**Exercise goal**
Copy exactly the lines of the material below that run from the one containing "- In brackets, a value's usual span" through the one containing "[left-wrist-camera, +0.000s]". Copy no other lines.

**Available data**

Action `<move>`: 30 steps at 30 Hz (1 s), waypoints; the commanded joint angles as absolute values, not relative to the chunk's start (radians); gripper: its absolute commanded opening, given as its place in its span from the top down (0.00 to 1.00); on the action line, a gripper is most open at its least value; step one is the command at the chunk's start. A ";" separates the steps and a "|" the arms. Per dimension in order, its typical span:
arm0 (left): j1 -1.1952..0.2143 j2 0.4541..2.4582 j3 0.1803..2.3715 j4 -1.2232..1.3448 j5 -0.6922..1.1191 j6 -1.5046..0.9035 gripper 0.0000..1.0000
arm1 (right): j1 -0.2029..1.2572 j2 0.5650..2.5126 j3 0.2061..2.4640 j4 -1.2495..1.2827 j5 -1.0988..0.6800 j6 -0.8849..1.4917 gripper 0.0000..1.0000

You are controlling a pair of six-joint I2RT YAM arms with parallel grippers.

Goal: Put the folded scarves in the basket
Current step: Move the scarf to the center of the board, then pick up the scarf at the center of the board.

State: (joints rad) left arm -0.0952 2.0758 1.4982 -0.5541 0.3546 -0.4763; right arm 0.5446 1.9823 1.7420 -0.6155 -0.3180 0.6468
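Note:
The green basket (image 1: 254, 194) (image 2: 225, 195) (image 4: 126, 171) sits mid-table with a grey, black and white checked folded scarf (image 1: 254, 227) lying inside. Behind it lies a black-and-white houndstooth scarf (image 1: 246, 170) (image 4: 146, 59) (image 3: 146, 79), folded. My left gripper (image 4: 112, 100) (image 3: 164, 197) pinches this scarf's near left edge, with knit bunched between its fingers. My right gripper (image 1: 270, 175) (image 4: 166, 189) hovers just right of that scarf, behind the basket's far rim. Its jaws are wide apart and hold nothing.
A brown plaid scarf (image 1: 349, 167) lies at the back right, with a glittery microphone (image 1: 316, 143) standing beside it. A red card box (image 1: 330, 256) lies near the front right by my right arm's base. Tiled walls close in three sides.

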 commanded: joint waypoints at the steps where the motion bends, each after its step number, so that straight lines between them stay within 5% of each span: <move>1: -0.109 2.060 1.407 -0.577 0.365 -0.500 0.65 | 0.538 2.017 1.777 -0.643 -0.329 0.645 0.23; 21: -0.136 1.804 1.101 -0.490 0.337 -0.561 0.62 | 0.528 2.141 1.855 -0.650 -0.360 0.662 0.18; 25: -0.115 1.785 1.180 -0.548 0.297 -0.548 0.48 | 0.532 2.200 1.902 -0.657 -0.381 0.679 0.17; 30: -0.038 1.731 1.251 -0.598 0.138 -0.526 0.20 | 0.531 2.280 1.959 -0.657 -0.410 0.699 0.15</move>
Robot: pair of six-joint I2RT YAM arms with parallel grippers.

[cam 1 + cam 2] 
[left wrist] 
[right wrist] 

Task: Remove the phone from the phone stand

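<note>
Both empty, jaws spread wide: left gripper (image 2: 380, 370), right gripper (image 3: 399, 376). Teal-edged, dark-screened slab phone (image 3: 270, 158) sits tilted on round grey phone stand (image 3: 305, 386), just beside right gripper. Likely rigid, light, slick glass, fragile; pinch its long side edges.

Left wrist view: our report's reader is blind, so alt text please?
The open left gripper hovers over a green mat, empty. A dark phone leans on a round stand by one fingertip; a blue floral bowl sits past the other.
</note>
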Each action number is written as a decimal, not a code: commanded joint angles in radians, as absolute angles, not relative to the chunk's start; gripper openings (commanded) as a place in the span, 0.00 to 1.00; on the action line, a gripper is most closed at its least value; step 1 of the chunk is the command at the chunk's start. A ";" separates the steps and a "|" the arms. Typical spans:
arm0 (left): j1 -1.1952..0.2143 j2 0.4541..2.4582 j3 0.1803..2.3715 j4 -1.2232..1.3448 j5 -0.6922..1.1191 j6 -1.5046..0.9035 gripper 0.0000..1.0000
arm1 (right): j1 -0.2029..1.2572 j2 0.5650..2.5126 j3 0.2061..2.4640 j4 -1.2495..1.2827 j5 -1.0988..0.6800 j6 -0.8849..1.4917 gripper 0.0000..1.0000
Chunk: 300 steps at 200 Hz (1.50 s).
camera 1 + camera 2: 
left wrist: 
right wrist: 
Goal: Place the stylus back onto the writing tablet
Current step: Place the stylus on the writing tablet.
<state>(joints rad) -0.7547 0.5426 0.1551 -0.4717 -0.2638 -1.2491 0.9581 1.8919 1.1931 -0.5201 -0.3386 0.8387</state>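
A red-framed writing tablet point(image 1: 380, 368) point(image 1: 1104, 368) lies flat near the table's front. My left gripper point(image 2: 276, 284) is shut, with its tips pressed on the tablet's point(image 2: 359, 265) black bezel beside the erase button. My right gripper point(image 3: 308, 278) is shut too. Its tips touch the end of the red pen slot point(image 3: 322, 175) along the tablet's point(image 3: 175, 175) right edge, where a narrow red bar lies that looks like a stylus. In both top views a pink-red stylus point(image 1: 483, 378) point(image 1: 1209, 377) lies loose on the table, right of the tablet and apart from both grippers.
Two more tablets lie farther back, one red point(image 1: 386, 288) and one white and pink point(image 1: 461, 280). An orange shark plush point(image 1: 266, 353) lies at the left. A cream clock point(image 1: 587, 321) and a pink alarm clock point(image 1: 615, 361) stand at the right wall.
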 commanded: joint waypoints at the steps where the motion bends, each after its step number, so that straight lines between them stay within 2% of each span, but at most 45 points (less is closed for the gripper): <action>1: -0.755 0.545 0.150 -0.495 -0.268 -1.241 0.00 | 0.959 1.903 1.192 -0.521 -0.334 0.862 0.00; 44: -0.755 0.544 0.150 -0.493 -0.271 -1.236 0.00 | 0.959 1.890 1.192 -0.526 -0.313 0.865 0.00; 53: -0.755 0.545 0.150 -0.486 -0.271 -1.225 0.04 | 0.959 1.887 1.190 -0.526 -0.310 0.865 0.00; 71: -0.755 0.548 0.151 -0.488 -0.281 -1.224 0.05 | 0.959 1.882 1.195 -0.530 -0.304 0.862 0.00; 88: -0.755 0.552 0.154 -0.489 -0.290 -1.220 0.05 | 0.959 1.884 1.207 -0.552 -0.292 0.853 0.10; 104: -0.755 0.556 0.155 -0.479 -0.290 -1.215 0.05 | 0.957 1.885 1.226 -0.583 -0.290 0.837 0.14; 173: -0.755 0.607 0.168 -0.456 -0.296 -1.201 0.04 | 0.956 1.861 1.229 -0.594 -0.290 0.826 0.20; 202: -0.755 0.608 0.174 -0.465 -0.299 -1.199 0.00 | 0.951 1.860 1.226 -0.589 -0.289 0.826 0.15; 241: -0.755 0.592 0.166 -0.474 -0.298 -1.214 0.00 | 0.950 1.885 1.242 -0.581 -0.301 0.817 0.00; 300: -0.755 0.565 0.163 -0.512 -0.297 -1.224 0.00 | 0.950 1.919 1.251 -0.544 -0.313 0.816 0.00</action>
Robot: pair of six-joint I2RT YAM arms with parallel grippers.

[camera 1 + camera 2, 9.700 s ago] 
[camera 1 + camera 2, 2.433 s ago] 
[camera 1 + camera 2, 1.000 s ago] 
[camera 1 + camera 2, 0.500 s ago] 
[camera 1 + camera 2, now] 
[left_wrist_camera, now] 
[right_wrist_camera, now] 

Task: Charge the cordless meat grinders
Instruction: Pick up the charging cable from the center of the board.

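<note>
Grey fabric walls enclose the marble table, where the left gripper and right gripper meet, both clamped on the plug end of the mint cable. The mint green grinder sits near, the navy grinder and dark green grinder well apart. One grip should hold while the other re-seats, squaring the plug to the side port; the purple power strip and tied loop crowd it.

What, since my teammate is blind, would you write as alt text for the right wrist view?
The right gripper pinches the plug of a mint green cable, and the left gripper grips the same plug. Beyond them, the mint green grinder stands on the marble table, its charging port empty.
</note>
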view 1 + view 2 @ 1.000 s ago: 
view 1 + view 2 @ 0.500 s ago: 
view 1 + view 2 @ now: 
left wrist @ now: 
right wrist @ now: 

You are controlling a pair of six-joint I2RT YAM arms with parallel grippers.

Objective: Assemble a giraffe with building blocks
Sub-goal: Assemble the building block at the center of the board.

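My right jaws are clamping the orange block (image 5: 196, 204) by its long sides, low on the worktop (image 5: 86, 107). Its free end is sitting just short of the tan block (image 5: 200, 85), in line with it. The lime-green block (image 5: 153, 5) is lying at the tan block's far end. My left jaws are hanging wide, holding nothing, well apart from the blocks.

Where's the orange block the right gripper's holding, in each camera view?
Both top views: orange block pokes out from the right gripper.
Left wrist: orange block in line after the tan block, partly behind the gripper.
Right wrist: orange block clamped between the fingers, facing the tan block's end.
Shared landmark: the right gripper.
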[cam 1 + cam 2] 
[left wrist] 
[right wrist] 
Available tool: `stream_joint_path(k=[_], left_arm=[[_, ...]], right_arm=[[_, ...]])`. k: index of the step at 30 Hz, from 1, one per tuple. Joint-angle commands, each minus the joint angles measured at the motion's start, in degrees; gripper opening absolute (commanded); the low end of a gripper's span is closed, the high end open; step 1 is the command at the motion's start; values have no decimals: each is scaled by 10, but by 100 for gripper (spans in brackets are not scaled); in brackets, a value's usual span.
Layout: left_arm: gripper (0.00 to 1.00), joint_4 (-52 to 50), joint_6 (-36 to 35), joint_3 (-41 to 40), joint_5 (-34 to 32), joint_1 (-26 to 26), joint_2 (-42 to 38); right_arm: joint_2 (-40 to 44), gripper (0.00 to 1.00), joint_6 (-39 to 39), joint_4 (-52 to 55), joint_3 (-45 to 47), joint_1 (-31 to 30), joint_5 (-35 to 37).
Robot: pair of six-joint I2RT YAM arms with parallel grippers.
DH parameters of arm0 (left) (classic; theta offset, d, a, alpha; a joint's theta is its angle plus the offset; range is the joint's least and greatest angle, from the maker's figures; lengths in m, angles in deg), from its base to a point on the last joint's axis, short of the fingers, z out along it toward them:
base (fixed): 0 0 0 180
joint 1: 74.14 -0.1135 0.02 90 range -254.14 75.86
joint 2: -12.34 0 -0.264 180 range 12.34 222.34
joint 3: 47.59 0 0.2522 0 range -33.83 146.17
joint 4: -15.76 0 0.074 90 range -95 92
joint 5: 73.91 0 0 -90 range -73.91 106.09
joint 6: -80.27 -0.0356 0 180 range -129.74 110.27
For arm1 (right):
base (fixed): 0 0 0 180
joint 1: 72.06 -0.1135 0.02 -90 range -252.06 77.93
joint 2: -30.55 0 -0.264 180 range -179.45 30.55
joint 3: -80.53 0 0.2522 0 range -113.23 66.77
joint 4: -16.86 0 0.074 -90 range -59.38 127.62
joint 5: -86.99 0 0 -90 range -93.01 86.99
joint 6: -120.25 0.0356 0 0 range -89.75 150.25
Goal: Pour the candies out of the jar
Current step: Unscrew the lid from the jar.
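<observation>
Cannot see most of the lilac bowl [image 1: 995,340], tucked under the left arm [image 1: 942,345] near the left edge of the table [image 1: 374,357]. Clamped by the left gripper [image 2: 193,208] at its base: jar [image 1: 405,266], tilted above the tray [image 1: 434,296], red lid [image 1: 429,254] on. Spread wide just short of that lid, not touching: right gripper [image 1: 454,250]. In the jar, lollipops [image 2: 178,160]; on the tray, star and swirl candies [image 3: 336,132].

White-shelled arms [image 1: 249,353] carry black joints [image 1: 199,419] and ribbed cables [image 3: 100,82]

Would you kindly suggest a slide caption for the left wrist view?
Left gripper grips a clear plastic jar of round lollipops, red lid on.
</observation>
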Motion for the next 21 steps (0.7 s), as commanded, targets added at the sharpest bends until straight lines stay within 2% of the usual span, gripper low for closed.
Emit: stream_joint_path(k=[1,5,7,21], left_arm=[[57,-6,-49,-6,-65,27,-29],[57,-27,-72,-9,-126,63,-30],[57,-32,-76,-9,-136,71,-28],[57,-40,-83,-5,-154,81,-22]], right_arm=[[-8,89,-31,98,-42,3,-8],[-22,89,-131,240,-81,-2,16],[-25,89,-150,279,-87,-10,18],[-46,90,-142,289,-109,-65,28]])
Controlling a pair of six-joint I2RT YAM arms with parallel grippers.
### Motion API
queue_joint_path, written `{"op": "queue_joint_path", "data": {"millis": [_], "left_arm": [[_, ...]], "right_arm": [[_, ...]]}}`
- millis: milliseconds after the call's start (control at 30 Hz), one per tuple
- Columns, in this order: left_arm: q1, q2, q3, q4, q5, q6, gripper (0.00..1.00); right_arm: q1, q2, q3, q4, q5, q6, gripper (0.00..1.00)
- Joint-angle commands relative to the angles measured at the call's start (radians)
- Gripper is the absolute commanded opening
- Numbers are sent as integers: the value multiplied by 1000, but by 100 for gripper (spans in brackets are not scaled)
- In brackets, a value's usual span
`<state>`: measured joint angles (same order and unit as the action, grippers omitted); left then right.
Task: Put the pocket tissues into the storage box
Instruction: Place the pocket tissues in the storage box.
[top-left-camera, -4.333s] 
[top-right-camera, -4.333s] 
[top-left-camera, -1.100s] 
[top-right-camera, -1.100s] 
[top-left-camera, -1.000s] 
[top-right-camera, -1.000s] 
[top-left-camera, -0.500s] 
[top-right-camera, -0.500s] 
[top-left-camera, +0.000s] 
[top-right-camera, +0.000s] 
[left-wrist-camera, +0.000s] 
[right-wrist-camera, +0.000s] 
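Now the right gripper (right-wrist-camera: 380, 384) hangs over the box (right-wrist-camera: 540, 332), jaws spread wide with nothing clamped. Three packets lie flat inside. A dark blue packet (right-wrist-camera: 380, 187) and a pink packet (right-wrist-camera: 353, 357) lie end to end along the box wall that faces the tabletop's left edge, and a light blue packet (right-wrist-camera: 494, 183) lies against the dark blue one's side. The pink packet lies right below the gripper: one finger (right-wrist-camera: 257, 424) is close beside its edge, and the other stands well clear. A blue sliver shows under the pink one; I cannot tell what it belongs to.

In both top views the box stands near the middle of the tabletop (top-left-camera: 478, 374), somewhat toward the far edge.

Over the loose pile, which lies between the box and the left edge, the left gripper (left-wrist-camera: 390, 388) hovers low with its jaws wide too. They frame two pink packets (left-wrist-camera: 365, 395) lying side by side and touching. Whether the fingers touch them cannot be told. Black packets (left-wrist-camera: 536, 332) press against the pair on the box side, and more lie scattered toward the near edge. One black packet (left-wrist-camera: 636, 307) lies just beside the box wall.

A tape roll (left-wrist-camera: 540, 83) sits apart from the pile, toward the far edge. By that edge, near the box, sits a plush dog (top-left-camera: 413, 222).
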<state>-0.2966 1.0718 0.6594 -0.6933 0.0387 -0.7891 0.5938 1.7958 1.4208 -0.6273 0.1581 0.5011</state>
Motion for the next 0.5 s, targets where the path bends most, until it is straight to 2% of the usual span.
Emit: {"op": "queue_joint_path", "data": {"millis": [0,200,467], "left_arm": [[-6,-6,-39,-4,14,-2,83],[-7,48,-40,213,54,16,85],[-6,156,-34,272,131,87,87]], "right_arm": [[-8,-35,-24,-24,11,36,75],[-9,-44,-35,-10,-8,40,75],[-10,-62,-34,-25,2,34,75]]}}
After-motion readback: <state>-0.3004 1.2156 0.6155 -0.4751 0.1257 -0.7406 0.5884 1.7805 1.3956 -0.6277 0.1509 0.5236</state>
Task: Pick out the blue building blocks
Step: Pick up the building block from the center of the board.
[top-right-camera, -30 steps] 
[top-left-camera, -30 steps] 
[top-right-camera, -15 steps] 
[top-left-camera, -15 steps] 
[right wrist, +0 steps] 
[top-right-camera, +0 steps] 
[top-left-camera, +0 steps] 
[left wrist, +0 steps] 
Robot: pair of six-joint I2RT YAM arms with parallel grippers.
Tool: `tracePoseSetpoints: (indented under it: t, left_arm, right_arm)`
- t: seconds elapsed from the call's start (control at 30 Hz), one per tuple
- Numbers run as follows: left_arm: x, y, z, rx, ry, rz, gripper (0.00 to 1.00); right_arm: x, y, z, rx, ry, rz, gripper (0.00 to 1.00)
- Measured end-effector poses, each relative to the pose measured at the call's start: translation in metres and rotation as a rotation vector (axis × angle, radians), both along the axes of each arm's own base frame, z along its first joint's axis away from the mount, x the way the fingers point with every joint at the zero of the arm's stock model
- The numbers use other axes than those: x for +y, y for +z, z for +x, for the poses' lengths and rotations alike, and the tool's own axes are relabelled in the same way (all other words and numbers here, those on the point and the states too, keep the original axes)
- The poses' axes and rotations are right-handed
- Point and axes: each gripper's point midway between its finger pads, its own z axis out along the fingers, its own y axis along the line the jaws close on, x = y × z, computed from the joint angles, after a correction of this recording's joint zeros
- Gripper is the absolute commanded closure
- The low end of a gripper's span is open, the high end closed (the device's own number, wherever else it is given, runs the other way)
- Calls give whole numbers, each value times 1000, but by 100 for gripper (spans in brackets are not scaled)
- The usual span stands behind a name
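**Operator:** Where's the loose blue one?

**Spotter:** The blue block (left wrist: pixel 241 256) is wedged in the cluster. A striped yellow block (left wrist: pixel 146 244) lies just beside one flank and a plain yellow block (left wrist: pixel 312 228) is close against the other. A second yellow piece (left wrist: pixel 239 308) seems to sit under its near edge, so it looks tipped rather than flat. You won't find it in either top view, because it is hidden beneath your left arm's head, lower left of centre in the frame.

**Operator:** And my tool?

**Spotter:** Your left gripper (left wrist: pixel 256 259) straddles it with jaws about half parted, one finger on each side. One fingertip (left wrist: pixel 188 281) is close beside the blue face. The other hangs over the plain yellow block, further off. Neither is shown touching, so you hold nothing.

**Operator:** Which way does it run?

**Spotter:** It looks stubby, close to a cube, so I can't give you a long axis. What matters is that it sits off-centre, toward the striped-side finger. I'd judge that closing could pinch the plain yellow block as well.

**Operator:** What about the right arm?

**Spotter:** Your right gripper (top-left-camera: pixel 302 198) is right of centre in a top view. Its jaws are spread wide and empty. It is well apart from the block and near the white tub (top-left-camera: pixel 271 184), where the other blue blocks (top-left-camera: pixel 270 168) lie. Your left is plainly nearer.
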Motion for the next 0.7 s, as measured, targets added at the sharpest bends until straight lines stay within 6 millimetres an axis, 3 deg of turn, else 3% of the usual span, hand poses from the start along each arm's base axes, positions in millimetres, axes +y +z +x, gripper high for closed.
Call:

**Result**
- In brackets, a value's usual span
`<state>`: measured joint angles (same order and unit as the action, grippers omitted); left then right.
Task: Put the pocket tissues into the storage box
Instruction: Place the pocket tissues in the storage box.
[top-left-camera, -4.333s] 
[top-right-camera, -4.333s] 
[top-left-camera, -1.100s] 
[top-right-camera, -1.100s] 
[top-left-camera, -1.000s] 
[top-right-camera, -1.000s] 
[top-left-camera, -0.500s] 
[top-right-camera, -0.500s] 
[top-left-camera, +0.000s] 
[top-right-camera, +0.000s] 
[left-wrist-camera, +0.000s] 

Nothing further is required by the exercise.